Action item: Only the lines from the one containing "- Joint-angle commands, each" through the one containing "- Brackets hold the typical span" should be printed, exactly as they appear below, with both ends included.

Task data:
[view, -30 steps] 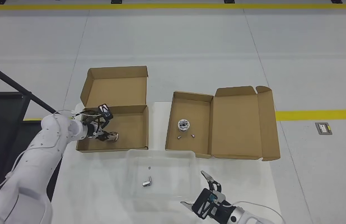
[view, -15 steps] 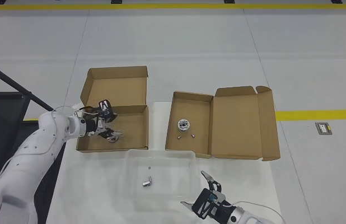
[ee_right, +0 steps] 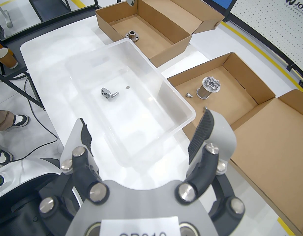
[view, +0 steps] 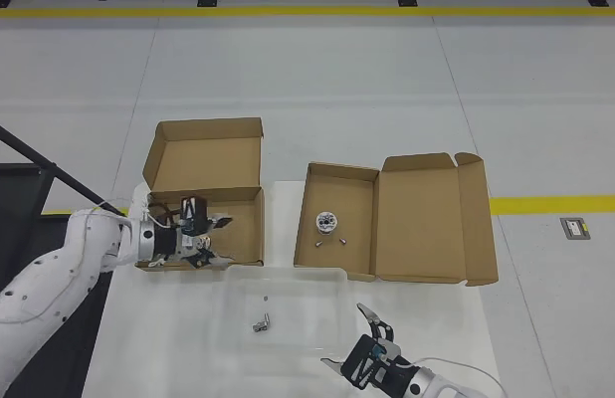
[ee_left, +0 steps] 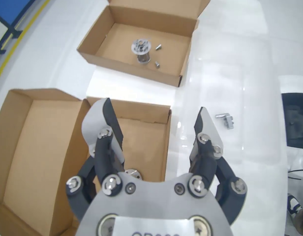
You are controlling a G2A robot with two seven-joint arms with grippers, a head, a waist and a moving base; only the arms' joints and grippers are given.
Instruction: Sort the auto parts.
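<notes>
Left fingers (ee_left: 112, 121), metal-backed with black pads, hang released over the cardboard box (ee_left: 141, 133) holding a flanged metal hub (ee_right: 132, 35); ribbed right fingers (ee_right: 203, 128) released too.

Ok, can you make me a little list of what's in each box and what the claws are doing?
Left box: one round flanged part
Right box: one metal cylinder, two small screws
Clear bin: one small bracket
Left gripper: open, empty, above the left box
Right gripper: open, empty, by the clear bin's corner
</notes>
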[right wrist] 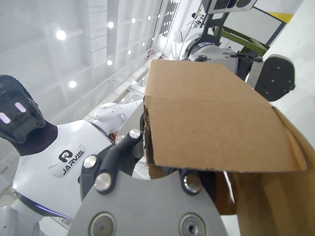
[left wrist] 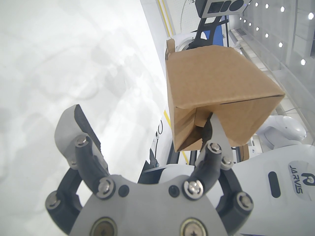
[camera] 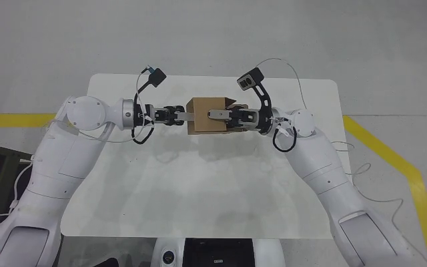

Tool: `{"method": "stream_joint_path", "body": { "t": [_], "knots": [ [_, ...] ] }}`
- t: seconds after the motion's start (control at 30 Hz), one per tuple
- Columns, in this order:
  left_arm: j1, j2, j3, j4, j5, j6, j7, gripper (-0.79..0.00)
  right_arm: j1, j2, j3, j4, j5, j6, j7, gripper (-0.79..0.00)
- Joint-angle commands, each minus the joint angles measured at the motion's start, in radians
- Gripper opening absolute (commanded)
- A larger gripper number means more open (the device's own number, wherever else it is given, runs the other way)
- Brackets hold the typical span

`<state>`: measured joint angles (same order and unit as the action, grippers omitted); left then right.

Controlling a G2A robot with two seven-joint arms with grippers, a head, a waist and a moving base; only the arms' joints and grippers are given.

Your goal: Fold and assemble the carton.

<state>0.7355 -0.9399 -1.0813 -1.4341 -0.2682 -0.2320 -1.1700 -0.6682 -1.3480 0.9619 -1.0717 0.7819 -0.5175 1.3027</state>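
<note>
White table (camera: 133, 200), grey floor around it, with a yellow floor line (camera: 20, 120) running out past both of its sides.

Carton (camera: 200, 124): brown cardboard, already squared up into a box. It is off the table, held in the air over the upper middle of the top view, lying sideways between the two arms.

Right pincer (camera: 220, 115): enters from the right of the top view. It is clamped on a wall of the carton, with one grey finger lying flat along the upper face. In the right wrist view the carton (right wrist: 209, 124) sits directly over the pincer body and covers the fingertips. A loose flap hangs at the lower right of that frame.

Left pincer (camera: 181, 117): enters from the left of the top view, jaws spread wide. In the left wrist view one silver finger (left wrist: 217, 131) is tucked into the folded flaps at the near end of the carton (left wrist: 216, 84). The other finger, with a dark pad (left wrist: 85, 124), stands well apart from the cardboard and touches nothing.

Cables (camera: 283, 67) loop over the table by the right wrist.
</note>
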Motion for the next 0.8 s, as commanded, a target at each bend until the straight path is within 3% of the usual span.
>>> {"method": "stream_joint_path", "body": {
  "t": [0.0,0.77],
  "knots": [
    [0.000,-0.001,0.001,-0.001,-0.002,0.000,0.001,0.000,-0.001,-0.001,0.000,0.000,0.000,0.001,0.001,-0.785],
    [-0.003,-0.004,-0.001,-0.004,0.003,-0.004,-0.007,0.000,-0.003,-0.004,0.004,0.003,-0.011,0.002,0.002,-0.785]
  ]
}}
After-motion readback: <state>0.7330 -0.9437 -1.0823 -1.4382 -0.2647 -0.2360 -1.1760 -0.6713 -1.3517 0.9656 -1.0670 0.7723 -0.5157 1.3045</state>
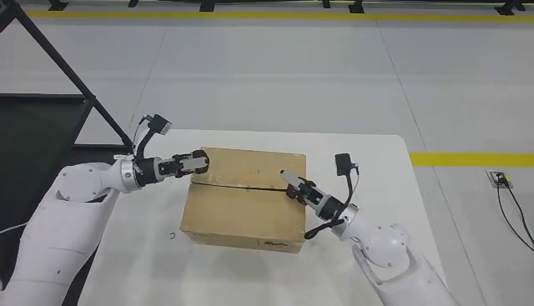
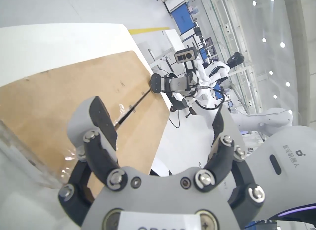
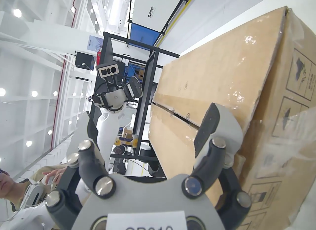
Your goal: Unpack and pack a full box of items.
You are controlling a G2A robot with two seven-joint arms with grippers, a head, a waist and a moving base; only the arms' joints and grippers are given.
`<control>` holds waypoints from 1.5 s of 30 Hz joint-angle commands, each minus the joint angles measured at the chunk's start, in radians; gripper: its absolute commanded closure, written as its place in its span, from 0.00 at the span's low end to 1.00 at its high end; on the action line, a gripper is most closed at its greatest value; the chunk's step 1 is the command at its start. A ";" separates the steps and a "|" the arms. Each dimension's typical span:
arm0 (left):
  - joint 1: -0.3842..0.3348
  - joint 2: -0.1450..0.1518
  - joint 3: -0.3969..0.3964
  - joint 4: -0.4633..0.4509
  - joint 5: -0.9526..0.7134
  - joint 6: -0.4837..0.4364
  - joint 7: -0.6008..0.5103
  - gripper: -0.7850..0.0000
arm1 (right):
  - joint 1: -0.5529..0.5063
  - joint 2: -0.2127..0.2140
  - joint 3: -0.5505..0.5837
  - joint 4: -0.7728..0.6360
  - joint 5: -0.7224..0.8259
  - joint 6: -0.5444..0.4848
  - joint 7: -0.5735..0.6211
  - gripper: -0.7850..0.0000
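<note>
White table [image 1: 367,164] carries the closed box [image 1: 242,210]; left claw [image 1: 202,161] and right claw [image 1: 288,178] gape at opposite edges.

Cannot see inside the box [image 1: 246,198], shut on top but for a thin dark gap. Too small to name: a tiny dark thing [image 1: 172,238] on the bench [image 1: 150,256], near the box's front corner. In both wrist views, box cut off at the picture's edge. Side drawings partly cut off and blurred under shiny wrap in the right wrist view.
</note>
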 commanded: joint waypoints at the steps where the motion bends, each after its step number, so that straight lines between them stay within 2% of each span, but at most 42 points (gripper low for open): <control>1: 0.010 0.007 0.002 -0.010 0.010 0.015 -0.015 0.00 | -0.002 0.000 0.004 0.002 0.004 -0.005 0.004 0.00; 10: 0.006 0.012 0.039 0.017 0.008 0.067 -0.066 0.00 | -0.011 0.001 0.017 0.000 0.004 -0.021 0.022 0.00; 26: -0.045 -0.008 0.090 0.128 -0.049 0.087 -0.086 0.00 | -0.047 0.009 0.052 -0.038 -0.002 -0.067 0.074 0.00; 36: -0.064 -0.017 0.105 0.164 -0.052 0.089 -0.088 0.00 | -0.192 0.036 0.173 -0.196 0.062 -0.150 0.168 0.00; 40: -0.064 -0.017 0.105 0.164 -0.052 0.089 -0.088 0.00 | -0.246 0.047 0.226 -0.237 0.144 -0.177 0.245 0.00; 45: -0.064 -0.017 0.105 0.164 -0.052 0.089 -0.088 0.00 | -0.314 0.065 0.289 -0.269 0.146 -0.136 0.359 0.00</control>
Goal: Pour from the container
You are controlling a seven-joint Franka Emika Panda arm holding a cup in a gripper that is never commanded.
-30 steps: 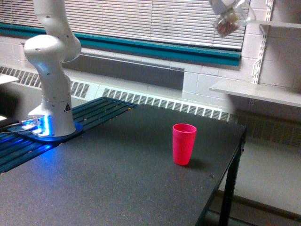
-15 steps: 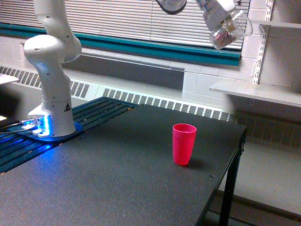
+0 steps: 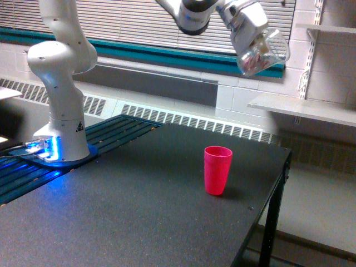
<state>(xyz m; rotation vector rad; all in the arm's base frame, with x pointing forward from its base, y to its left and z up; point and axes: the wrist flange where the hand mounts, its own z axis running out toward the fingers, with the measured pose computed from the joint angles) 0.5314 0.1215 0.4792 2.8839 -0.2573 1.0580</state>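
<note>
One exterior view, read from largest element to smallest. Black table (image 3: 139,211): carries the arm's base at the view's left and a single cup toward the view's right. White Panda arm (image 3: 60,83): rises from a blue-lit base, and its upper links reach across the top of the frame. Gripper (image 3: 248,25): clenched on the glass mug (image 3: 262,53), which hangs high in the air, well above the table and up and to the view's right of the cup. Over the last second the mug has come lower and toward the view's left, closing on the point over the cup. Its mouth appears tilted, and some dark-reddish contents seem to lie inside, though blur makes both uncertain. Pink cup (image 3: 217,170): upright, open-mouthed, unmoved, and apparently the receiver. Judged state of the task: approach under way, pouring not yet begun, since the mug is not above the cup's mouth.
</note>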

The answer:
- Joint-angle commands, each minus the joint angles measured at the motion's start, in radians
- Gripper opening absolute (commanded)
- A larger gripper number means more open (the device's own number, wherever else it is given, runs the other way)
- Brackets hold the typical span

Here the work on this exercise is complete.